Member of the Assembly of the Republic
- Incumbent
- Assumed office March 29, 2022
- Constituency: Lisbon

Personal details
- Born: Rui Paulo Sousa 22 November 1967 (age 58) Castelo Branco, Portugal
- Party: CHEGA (since 2020)
- Other political affiliations: Alliance (2018–2020)

= Rui Paulo Sousa =

Portuguese politician

Rui Paulo Sousa (born 22 November 1967) is a Portuguese businessman and politician for the Chega party. In 2022, he was elected to the Assembly of the Republic and represents the Lisbon constituency.
Sousa was born in 1967 in Castelo Branco. He graduated with a degree in business administration and worked for an IT company before founding an agricultural business with a colleague called Villabosque.

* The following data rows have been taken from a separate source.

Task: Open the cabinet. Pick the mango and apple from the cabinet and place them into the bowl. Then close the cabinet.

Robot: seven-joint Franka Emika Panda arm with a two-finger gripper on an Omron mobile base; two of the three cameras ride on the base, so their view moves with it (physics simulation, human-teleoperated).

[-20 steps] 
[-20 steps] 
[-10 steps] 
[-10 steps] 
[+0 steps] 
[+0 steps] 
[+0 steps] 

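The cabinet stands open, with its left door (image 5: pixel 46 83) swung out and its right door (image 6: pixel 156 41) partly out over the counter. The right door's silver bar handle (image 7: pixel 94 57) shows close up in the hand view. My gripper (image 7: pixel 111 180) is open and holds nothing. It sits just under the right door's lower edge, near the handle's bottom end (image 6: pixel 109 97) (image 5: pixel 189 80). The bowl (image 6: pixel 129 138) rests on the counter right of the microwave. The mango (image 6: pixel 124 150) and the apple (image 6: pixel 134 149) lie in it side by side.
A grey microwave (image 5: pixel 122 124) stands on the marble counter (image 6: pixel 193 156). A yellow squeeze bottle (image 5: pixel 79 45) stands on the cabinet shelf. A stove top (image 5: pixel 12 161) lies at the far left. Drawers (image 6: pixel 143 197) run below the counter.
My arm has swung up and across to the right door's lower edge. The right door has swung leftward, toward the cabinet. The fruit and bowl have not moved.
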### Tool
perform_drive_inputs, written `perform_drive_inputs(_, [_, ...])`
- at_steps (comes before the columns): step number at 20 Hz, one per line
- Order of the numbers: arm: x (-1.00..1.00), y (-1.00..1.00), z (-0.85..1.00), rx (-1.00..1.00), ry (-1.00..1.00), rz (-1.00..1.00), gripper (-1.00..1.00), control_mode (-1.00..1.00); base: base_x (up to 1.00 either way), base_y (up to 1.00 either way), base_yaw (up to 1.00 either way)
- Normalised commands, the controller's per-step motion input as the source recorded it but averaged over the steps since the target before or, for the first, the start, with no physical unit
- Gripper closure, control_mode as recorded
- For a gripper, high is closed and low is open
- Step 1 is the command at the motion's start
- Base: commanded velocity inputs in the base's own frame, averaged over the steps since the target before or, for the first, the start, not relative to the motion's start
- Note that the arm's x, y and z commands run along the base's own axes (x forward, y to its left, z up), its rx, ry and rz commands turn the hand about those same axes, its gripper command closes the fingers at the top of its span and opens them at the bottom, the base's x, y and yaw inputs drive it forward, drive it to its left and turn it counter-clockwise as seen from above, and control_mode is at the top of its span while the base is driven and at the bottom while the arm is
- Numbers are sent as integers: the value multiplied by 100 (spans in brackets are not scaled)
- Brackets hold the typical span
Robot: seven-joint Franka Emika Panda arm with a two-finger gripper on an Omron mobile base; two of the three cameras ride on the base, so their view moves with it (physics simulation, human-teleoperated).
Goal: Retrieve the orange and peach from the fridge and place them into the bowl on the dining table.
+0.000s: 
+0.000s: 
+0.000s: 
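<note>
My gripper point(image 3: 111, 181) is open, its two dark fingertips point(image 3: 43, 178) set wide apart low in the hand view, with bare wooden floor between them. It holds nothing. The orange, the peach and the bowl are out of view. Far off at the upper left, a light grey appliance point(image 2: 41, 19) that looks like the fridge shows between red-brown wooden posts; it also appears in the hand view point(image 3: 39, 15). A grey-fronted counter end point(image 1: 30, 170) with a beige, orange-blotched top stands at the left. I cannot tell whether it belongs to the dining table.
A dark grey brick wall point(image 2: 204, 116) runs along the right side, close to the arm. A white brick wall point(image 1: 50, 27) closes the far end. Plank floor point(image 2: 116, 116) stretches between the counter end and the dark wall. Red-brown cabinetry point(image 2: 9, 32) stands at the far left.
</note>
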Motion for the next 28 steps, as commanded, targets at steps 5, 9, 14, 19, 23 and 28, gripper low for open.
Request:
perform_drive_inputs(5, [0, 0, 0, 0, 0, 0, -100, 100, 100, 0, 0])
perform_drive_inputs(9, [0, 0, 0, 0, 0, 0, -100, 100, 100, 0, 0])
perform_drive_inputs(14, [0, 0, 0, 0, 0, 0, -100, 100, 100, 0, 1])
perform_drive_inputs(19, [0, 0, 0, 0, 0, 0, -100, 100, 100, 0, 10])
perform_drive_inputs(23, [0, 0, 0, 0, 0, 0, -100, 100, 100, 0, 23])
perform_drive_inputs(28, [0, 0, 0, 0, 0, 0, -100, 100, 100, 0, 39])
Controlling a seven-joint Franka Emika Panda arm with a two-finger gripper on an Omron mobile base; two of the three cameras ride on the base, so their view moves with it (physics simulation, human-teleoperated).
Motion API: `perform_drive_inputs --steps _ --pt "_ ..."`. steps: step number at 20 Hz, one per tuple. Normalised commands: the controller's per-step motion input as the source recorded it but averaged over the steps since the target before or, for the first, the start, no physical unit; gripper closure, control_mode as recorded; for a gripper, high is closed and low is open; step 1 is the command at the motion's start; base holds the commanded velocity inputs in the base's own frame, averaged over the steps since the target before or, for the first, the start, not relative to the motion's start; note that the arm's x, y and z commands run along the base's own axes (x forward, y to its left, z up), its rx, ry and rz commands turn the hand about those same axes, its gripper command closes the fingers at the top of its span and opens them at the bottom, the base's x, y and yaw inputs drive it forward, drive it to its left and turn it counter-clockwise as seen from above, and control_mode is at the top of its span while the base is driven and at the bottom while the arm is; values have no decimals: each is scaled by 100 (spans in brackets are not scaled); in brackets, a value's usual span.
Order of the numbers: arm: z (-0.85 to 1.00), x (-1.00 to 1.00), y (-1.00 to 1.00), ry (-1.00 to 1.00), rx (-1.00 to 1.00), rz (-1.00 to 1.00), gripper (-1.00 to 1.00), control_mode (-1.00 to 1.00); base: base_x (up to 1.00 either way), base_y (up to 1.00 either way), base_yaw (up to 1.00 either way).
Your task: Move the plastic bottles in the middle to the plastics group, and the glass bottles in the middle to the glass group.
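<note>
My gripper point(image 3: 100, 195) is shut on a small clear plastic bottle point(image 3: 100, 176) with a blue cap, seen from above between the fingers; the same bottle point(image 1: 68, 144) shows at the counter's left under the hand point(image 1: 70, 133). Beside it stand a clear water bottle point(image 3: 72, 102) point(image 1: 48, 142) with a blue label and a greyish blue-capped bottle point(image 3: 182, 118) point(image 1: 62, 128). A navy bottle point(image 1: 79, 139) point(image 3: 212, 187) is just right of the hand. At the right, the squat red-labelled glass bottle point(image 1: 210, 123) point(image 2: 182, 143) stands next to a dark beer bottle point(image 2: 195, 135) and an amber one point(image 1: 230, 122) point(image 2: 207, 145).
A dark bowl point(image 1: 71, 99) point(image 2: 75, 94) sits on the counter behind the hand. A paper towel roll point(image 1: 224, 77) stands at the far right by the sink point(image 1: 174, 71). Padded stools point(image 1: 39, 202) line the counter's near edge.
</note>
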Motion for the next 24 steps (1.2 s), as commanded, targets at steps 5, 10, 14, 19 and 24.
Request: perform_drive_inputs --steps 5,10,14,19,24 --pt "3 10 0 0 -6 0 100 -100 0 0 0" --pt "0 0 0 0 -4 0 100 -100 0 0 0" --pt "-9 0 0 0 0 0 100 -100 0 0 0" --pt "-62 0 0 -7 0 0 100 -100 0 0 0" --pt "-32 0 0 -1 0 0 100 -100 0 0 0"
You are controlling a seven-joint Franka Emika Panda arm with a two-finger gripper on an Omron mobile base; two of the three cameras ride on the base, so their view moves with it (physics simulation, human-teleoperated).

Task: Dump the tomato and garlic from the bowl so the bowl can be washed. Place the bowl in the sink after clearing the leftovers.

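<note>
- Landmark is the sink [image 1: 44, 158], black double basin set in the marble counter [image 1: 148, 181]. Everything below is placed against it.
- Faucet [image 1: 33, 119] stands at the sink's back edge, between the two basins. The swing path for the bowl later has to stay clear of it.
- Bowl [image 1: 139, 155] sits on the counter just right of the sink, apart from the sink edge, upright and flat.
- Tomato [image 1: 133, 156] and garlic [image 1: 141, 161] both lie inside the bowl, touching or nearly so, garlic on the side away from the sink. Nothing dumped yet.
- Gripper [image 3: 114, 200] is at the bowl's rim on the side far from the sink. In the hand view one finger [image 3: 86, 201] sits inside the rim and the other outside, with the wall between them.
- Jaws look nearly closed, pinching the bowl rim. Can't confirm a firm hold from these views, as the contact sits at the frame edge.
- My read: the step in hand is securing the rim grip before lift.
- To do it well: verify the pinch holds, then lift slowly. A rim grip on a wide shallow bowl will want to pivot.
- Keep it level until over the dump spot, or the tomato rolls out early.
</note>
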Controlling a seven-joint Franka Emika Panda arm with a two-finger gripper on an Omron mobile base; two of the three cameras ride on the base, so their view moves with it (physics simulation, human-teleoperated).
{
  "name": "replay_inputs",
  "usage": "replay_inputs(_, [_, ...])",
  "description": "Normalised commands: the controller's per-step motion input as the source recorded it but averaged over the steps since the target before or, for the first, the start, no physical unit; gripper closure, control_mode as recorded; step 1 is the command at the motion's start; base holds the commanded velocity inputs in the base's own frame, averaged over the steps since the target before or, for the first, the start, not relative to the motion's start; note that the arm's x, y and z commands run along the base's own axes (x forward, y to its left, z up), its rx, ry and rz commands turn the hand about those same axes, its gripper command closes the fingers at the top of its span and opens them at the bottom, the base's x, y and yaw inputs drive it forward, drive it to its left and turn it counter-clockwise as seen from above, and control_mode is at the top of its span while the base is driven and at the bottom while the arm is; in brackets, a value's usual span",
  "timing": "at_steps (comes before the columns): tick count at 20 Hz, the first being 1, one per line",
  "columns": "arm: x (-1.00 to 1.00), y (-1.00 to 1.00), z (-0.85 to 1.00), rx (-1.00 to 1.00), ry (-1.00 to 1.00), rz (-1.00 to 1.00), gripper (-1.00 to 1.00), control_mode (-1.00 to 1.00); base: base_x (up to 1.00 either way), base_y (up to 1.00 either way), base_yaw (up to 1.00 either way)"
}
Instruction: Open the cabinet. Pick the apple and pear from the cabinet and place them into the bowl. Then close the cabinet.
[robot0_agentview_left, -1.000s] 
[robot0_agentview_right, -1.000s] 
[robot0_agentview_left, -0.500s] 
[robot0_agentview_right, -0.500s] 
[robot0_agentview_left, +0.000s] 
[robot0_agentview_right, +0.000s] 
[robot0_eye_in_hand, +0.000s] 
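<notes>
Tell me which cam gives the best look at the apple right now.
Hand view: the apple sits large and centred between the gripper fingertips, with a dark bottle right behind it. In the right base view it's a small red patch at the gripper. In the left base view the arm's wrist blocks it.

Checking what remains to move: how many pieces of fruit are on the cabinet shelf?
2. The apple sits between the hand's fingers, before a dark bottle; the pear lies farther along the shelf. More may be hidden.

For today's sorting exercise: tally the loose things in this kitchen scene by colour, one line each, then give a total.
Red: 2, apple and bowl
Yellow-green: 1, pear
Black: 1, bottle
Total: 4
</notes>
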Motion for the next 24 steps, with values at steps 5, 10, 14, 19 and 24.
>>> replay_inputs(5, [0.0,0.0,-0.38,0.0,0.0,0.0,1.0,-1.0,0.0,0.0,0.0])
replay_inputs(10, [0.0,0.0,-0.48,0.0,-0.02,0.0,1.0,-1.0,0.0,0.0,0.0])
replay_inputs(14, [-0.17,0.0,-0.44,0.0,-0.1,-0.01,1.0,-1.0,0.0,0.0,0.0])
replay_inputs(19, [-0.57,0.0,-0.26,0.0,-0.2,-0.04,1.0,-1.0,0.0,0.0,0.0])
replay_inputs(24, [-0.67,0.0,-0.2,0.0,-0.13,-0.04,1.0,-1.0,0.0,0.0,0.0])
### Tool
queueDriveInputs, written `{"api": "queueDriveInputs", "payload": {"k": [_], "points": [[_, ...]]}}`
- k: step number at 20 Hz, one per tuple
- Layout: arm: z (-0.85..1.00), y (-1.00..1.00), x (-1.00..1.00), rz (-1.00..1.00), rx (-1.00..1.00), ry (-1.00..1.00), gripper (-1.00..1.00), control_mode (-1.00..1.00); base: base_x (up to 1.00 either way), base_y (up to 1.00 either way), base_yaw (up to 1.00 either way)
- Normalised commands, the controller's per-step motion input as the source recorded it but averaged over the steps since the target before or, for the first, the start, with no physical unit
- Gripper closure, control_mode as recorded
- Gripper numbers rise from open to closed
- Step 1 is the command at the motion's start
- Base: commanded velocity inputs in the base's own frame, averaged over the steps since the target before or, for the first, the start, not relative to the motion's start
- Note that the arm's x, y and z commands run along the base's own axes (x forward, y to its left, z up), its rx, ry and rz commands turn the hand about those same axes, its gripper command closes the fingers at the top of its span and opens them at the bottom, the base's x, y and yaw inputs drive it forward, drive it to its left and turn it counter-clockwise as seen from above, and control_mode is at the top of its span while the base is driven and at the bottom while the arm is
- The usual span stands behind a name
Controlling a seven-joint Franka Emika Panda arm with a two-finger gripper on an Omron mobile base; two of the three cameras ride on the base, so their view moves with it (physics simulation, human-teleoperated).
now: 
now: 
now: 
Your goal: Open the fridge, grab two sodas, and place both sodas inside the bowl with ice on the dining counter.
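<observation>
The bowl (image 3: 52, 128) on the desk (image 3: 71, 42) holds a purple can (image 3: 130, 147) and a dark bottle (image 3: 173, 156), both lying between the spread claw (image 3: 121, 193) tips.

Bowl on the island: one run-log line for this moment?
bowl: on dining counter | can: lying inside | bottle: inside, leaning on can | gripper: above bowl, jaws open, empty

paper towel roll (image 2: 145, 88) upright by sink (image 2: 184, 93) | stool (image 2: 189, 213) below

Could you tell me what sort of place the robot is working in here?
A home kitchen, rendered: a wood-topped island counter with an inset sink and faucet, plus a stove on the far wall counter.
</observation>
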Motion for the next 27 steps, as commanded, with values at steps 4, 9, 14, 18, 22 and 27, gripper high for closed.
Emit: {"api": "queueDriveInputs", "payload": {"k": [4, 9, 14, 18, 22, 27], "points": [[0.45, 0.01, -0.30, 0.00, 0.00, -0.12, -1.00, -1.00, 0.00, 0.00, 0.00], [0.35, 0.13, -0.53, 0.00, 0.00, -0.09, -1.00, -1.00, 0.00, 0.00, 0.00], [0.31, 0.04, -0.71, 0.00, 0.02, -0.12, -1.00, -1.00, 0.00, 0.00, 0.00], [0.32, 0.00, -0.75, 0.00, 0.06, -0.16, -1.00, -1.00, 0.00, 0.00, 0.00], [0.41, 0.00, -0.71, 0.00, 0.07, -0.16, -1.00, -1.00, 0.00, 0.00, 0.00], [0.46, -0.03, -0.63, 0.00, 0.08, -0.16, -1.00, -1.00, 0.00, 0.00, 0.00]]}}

He was initially a supporter of the CDS – People's Party but began his political career as a member of Alliance party. He unsuccessfully stood for the Alliance party during the 2019 Portuguese legislative election. He joined Chega in 2020 having been introduced into the party by its leader André Ventura. For the 2022 Portuguese legislative election, he stood as number two on Chega's electoral list and was elected to the Lisbon constituency. In the Assembly, he sits on the committees for finance, defense and the budget. He is also vice-president of the Chega parliamentary group.